Mi perspectiva entre líneas
Marfred Ángel
Vivimos en un país donde estar conectado ya no es un lujo, sino una necesidad. La interconectividad mundial avanza a pasos acelerados, y México no es la excepción. Según datos del Instituto Federal de Telecomunicaciones, al cierre de 2024, alrededor del 78% de la población mexicana tenía acceso a internet, aunque con marcadas desigualdades entre regiones. Mientras entidades como Ciudad de México, Nuevo León y Baja California presentan índices de conectividad superiores al 90%, estados como Oaxaca, Chiapas y Guerrero aún enfrentan brechas digitales significativas. Esta realidad nos habla de un país que navega entre dos velocidades: el México hiperconectado y el México desconectado.
Uno de los efectos más visibles de esta transformación digital es el desplazamiento paulatino de los medios tradicionales de comunicación.
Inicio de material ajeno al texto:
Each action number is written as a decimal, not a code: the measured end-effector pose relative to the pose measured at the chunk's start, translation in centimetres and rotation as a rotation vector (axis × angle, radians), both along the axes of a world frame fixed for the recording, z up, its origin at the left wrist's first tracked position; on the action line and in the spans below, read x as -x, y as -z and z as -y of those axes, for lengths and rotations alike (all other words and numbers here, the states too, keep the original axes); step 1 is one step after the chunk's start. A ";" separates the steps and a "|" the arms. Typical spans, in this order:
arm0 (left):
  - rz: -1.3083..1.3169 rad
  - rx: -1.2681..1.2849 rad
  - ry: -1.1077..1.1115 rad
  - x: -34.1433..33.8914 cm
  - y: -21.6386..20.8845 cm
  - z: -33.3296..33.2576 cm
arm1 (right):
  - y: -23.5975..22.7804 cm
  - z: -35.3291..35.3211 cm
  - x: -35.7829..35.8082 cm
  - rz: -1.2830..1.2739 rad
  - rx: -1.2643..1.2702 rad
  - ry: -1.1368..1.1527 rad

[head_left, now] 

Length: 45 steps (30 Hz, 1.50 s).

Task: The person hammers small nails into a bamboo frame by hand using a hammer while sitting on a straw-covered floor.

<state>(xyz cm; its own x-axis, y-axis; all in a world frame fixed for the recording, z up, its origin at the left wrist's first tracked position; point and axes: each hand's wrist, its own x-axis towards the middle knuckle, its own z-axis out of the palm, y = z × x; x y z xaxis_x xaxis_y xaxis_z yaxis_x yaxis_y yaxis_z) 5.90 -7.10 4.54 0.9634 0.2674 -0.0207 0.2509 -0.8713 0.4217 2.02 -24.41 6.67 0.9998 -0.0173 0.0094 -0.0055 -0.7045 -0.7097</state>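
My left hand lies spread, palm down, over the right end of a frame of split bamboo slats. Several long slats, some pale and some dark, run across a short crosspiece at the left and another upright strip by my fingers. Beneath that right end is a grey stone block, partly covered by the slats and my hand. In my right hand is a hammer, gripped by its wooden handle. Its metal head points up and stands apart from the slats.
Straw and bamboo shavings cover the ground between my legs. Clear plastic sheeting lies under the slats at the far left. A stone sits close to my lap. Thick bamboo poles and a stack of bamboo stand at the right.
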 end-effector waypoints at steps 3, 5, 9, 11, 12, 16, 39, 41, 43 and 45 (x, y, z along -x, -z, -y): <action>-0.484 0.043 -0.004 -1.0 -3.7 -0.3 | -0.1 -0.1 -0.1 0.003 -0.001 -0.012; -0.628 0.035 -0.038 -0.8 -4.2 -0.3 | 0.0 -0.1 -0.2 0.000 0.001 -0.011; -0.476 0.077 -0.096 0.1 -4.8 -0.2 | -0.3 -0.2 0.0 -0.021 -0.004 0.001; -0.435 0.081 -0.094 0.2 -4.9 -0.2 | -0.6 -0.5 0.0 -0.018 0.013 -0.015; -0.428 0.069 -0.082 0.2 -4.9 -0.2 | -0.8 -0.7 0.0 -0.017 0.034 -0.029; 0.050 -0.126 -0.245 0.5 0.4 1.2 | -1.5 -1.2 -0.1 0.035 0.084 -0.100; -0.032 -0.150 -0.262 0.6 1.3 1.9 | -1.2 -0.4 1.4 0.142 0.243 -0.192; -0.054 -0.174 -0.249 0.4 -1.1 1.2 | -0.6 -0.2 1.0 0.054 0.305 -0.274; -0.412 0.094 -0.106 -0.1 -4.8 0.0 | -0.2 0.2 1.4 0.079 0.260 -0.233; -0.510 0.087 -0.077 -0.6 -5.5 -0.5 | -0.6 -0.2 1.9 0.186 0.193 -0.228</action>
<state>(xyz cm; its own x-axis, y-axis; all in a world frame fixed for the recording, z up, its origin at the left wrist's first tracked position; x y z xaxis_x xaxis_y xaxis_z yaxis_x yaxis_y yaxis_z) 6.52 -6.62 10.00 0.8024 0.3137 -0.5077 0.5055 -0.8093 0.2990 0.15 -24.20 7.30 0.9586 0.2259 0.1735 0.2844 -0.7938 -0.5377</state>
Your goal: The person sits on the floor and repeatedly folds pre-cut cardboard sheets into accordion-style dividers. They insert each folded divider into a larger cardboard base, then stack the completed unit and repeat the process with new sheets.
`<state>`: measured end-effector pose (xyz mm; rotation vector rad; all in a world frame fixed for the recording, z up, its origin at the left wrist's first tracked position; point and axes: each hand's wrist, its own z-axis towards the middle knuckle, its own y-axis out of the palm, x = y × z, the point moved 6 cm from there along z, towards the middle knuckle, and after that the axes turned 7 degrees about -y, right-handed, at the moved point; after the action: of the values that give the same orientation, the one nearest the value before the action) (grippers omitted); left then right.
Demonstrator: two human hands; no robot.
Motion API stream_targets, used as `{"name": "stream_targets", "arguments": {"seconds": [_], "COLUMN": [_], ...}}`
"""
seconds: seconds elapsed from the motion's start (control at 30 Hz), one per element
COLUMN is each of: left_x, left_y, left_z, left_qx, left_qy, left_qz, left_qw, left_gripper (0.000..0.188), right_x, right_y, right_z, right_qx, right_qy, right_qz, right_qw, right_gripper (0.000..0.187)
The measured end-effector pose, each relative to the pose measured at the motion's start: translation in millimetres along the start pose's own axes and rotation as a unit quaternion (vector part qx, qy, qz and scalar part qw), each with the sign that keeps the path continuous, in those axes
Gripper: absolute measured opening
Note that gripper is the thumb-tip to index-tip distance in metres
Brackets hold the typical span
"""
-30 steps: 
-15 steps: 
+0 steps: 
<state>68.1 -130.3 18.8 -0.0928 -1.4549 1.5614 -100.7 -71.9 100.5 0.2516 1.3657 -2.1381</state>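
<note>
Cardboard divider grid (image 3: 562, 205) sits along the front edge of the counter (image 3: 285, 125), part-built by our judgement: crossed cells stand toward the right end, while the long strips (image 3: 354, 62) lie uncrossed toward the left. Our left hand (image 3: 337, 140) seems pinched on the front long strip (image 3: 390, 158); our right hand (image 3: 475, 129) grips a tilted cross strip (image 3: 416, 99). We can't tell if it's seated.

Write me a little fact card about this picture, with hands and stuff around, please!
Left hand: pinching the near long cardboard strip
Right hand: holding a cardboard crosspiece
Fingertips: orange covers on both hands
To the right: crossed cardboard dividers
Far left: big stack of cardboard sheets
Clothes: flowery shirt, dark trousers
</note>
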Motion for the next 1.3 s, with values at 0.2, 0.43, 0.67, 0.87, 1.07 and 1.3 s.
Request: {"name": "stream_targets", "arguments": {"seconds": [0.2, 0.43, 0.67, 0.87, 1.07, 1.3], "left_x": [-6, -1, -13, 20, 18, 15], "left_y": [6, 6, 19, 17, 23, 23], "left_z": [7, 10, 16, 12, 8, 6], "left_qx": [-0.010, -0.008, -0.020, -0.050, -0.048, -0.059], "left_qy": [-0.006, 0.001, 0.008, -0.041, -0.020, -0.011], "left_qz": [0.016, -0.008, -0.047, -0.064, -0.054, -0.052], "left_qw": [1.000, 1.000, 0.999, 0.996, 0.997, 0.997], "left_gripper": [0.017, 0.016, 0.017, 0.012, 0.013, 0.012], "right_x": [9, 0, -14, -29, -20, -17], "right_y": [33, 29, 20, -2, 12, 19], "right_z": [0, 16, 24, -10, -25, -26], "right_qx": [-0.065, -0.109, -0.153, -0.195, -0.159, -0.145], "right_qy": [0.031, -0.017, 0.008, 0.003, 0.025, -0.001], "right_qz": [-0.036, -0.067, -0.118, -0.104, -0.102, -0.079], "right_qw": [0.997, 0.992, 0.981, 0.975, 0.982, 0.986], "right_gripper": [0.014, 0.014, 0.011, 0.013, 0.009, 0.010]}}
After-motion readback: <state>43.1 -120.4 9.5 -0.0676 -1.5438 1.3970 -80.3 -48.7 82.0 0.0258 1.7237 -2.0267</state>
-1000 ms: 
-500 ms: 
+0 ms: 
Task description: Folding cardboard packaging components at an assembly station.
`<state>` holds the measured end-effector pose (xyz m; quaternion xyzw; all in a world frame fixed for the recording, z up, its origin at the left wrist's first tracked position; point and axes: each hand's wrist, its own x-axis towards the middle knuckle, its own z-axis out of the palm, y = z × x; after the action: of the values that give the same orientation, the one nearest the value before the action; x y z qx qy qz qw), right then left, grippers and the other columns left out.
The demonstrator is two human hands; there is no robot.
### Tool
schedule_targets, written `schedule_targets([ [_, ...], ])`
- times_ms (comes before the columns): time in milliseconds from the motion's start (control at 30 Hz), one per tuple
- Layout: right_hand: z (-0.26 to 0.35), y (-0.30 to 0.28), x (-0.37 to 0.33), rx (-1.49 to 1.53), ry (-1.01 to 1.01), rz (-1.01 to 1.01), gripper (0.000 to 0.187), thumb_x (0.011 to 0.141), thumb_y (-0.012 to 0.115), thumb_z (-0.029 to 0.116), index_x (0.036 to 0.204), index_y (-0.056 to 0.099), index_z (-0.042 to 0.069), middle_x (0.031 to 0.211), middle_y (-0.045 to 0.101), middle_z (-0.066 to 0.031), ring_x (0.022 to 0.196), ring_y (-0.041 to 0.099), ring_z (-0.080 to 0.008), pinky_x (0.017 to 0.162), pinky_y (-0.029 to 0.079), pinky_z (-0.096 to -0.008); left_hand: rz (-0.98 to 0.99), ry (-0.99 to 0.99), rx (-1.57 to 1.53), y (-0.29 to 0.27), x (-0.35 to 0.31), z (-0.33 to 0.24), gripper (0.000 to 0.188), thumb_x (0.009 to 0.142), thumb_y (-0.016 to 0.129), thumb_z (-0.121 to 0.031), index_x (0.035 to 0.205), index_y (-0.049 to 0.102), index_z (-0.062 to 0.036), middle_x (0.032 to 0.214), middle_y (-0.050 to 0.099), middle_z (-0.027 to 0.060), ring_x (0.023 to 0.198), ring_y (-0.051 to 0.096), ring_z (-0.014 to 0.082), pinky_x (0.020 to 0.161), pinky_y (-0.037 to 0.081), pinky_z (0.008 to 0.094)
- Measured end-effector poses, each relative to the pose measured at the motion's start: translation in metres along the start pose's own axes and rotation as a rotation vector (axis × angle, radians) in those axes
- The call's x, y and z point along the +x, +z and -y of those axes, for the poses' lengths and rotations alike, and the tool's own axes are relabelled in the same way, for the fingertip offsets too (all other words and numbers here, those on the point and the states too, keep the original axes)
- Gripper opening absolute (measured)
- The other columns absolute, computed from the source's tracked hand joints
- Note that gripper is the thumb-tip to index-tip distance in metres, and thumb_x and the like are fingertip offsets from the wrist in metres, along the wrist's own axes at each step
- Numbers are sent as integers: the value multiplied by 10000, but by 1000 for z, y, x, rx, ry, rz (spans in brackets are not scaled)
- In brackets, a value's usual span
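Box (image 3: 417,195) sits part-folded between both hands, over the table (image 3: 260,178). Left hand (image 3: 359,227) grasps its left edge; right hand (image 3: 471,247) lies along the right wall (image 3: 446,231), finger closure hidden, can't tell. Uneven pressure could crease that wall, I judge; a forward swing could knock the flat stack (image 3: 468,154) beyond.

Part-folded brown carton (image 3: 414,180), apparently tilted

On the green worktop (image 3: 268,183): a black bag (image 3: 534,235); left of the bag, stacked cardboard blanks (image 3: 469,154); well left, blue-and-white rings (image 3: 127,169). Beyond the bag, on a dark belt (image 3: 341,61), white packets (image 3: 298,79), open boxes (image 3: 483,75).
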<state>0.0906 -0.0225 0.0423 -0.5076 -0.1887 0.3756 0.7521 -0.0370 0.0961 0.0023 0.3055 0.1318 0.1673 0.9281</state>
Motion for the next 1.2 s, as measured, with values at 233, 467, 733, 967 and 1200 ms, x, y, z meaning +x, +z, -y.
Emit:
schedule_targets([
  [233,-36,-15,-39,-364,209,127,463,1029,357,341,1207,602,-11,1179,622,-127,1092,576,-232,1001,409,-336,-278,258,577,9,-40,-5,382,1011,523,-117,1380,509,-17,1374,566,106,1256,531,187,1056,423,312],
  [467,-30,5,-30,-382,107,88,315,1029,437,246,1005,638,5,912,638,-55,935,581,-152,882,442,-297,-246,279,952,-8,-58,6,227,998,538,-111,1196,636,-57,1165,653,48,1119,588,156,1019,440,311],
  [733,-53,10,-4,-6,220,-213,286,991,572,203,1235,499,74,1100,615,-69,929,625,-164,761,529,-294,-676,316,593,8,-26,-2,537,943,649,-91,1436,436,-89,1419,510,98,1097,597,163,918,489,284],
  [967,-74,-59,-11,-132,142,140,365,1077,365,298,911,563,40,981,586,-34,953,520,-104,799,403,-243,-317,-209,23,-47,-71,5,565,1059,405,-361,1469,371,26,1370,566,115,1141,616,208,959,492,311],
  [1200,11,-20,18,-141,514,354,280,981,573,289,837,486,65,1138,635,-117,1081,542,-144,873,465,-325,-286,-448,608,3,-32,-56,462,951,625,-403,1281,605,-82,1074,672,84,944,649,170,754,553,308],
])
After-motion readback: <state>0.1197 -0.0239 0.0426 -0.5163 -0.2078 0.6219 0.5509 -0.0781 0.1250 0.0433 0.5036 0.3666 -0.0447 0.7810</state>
La televisión abierta, la radio convencional y la prensa impresa han perdido terreno frente a las plataformas digitales, donde la información circula sin filtros ni horarios. Hoy, millones de mexicanos se informan desde sus teléfonos móviles, consumiendo contenidos a través de redes sociales, canales de YouTube o servicios de mensajería instantánea. Esta nueva dinámica ha democratizado el acceso a la información, pero también ha erosionado la confianza en fuentes confiables y contrastadas.
La inmediatez es la moneda corriente de esta era digital. Vivimos bombardeados por noticias, alertas, transmisiones en vivo y contenidos virales. El usuario ya no espera el noticiero nocturno ni el periódico del día siguiente; exige saberlo todo al instante. Pero esa prisa por enterarse también tiene sus costos: la veracidad queda en segundo plano, la reflexión se sacrifica en nombre de la velocidad, y la opinión pública se construye muchas veces a partir de impulsos más que de análisis.
En este contexto, las fake news —noticias falsas— se han convertido en un fenómeno preocupante. Desde rumores políticos hasta curas milagrosas o teorías de conspiración, la desinformación circula con facilidad y encuentra terreno fértil en una sociedad donde muchos usuarios no cuentan con herramientas para verificar lo que consumen. Las consecuencias van desde la polarización social hasta la manipulación electoral o el pánico colectivo. La alfabetización digital es hoy tan importante como saber leer y escribir.
Otro ángulo que no puede ignorarse es el impacto de esta interconectividad sobre la niñez. La sobreexposición a dispositivos móviles, contenidos inadecuados y redes sociales sin supervisión ha generado nuevas preocupaciones en padres, docentes y especialistas. La infancia mexicana vive cada vez más en entornos virtuales que moldean su percepción del mundo, su autoestima y sus relaciones. Y aunque la tecnología puede ser una poderosa herramienta educativa, también puede convertirse en una fuente de ansiedad, aislamiento o riesgo si no se usa con criterio y acompañamiento.
México se encuentra, así, ante un reto estructural: garantizar un acceso equitativo, seguro y responsable a la conectividad. Esto implica no solo inversión en infraestructura para cerrar la brecha digital, sino también políticas públicas que fomenten la educación digital crítica, la regulación de contenidos nocivos y la protección de los menores en línea. La interconectividad no es buena ni mala en sí misma; depende de cómo la usemos, de quiénes tienen acceso y de qué valores la guíen.
En un mundo que no se detiene, México debe decidir si quiere ser solo un consumidor pasivo del entorno digital global o un protagonista consciente, creativo y ético. La conectividad es una puerta. Lo importante es saber hacia dónde queremos que nos lleve.